Je suis le seul fruit de ce mariage ; de sorte que jouissant de tous les biens de mon père et de ceux de ma mère après leur mort, j’avais une fortune très brillante. Mais j’étais fort jeune, j’aimais la dépense, et me voyant de quoi exercer mon humeur libérale, ou pour mieux dire ma prodigalité, je vivais avec tant de profusion qu’en moins de deux ou trois ans mon patrimoine se trouva dissipé. Alors, comme tous ceux qui se repentent de leur mauvaise conduite, je fis les plus belles réflexions du monde.

Après la figure que j’avais faite à Basra, je crus devoir aller traîner ailleurs des jours malheureux. Il me sembla que ma misère me serait plus supportable devant des yeux étrangers. Je vendis ma maison, le seul bien qui me restait. Je me joignis à une caravane de marchands avec lesquels j’allai à Moussel, ensuite à Damas ; et, traversant le désert d’Arabie et le mont Pharan, j’arrivai au grand Caire.
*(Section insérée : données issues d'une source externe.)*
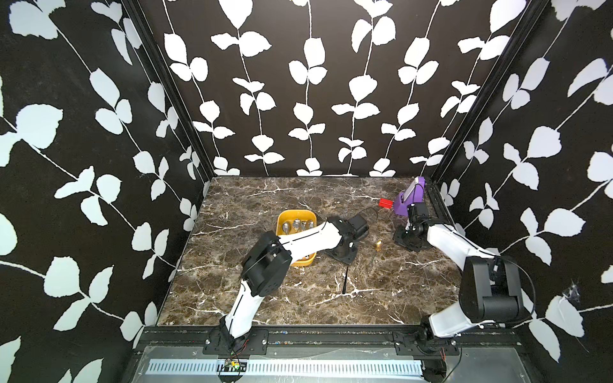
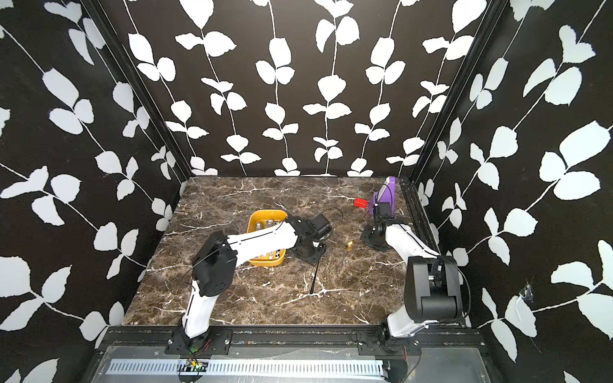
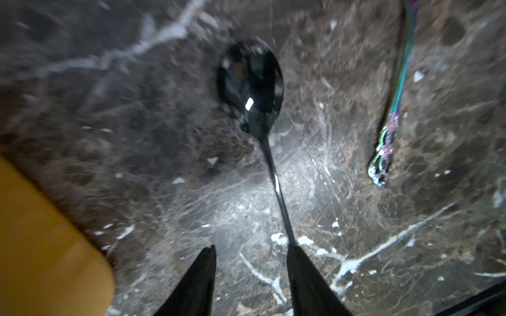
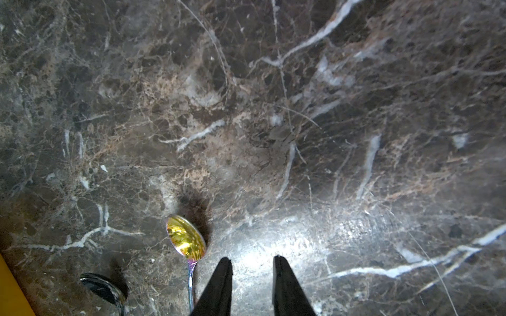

La beauté des maisons et la magnificence des mosquées me surprirent ; et me représentant tout à coup que j’étais dans la ville où Abdelaziz avait pris naissance, je ne pus m’empêcher de soupirer et de répandre quelques larmes. « Ô mon père ! disais-je en moi-même, si vous viviez encore, et que dans le lieu où vous avez joui d’un sort digne d’envie, vous vissiez votre fils dans une situation déplorable, quelle serait votre douleur ! »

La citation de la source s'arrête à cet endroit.